All that should be output is the block of lines below from the line with "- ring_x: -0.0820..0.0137" to the line with "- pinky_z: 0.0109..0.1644", both included, exactly as written.

━━━ Raw data ━━━

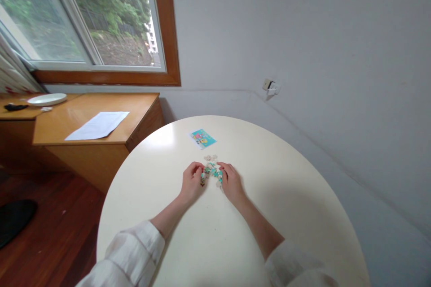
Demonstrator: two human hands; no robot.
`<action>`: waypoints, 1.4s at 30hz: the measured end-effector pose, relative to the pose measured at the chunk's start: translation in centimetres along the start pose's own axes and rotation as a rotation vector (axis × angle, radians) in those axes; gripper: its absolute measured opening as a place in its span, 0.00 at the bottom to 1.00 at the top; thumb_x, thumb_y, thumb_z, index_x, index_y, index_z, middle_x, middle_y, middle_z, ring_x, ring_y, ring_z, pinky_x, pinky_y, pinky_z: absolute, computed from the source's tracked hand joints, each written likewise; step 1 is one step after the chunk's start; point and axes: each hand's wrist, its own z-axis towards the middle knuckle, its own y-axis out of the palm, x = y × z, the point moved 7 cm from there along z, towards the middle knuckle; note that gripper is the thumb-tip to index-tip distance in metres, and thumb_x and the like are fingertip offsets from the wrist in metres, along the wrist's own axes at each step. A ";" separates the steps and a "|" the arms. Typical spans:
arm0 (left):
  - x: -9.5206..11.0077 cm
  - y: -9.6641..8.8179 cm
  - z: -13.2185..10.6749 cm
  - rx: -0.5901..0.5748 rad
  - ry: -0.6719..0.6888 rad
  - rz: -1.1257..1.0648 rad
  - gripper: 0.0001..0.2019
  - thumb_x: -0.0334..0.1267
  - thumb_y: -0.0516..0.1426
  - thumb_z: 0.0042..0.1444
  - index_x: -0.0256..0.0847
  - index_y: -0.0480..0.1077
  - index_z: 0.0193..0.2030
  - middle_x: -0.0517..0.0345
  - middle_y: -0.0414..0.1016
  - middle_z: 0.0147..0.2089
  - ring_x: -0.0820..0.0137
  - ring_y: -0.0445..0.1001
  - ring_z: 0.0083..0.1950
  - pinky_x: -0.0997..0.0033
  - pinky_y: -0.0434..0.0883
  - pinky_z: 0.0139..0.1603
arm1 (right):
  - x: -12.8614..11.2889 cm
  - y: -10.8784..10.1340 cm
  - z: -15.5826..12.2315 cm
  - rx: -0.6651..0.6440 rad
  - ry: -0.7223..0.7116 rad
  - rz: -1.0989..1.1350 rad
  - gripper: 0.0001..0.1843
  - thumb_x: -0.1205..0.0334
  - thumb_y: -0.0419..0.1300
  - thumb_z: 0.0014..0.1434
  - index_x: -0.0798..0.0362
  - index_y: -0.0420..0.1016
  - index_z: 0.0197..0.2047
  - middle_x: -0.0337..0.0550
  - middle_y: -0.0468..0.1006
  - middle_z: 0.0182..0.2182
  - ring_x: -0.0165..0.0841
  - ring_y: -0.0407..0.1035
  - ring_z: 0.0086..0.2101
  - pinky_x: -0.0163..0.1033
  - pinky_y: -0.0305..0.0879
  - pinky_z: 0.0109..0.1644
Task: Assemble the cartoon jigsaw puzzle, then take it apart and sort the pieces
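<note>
Both hands rest on a round cream table [286, 197], on either side of a small heap of jigsaw pieces [211, 170], mostly turquoise with some pale ones. My left hand [192, 182] has its fingers curled and pinched on pieces at the heap's left edge. My right hand [230, 181] lies on the heap's right side, fingers bent over the pieces and touching them. A few pale pieces [210, 158] lie just beyond the heap. A small picture card [202, 138] in blue and yellow lies farther back on the table.
A wooden desk [84, 143] stands at the left under a window, bearing a sheet of paper [97, 125], a white plate [47, 99] and a dark object [15, 107]. A grey wall with a socket [269, 85] runs behind the table. Dark wooden floor lies at the left.
</note>
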 end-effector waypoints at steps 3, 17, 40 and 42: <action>-0.1 0.1 0.0 -0.005 -0.008 0.026 0.05 0.29 0.53 0.48 0.39 0.69 0.25 0.63 0.67 0.23 0.73 0.63 0.27 0.76 0.59 0.30 | 0.5 -0.4 0.0 0.053 0.041 0.017 0.18 0.71 0.44 0.58 0.53 0.70 0.46 0.46 0.74 0.35 0.33 0.69 0.36 0.40 0.67 0.42; -0.1 0.5 -0.1 -0.013 -0.036 0.063 0.04 0.34 0.52 0.46 0.38 0.67 0.25 0.63 0.64 0.21 0.75 0.62 0.24 0.77 0.57 0.25 | 1.8 0.0 -0.1 0.063 0.117 0.103 0.21 0.71 0.47 0.53 0.54 0.67 0.51 0.48 0.72 0.39 0.34 0.68 0.40 0.40 0.68 0.45; -0.2 0.6 0.0 -0.036 -0.042 0.153 0.07 0.38 0.49 0.47 0.38 0.66 0.27 0.64 0.63 0.21 0.76 0.61 0.23 0.78 0.58 0.22 | 1.8 0.2 -0.2 0.021 0.195 0.192 0.17 0.65 0.49 0.56 0.53 0.71 0.47 0.44 0.77 0.36 0.32 0.72 0.33 0.38 0.69 0.38; -0.2 0.6 0.0 -0.034 -0.034 0.161 0.07 0.38 0.49 0.47 0.38 0.66 0.26 0.64 0.63 0.21 0.76 0.61 0.23 0.77 0.59 0.23 | 1.8 0.0 -0.1 0.027 0.189 0.154 0.16 0.64 0.50 0.55 0.53 0.72 0.46 0.44 0.77 0.35 0.32 0.71 0.32 0.37 0.69 0.36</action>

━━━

** Response **
  - ring_x: -0.0820..0.0137
  - ring_y: -0.0445..0.1001
  - ring_z: 0.0083..0.1950
  - pinky_x: -0.0997..0.0033
  - pinky_y: -0.0434..0.0883
  - pinky_z: 0.0139..0.1603
arm1 (right):
  - x: -12.8614..11.2889 cm
  - y: -10.8784..10.1340 cm
  - z: -15.5826..12.2315 cm
  - rx: -0.6651..0.6440 rad
  - ry: -0.7223..0.7116 rad
  - rz: -1.0989..1.1350 rad
  - gripper: 0.0001..0.1843
  - thumb_x: -0.1205..0.0334
  - thumb_y: -0.0419..0.1300
  - thumb_z: 0.0014..0.1434
  - index_x: -0.0798..0.0362
  - index_y: -0.0420..0.1016
  - index_z: 0.0197..0.2047
  - middle_x: -0.0337..0.0550
  - middle_y: -0.0468..0.1006
  - middle_z: 0.0182..0.2182
  - ring_x: -0.0165..0.0841
  - ring_y: -0.0407..0.1035
  - ring_z: 0.0086..0.2101
  - pinky_x: -0.0163..0.1033
  - pinky_y: -0.0305..0.0879
  - pinky_z: 0.0109..0.1644

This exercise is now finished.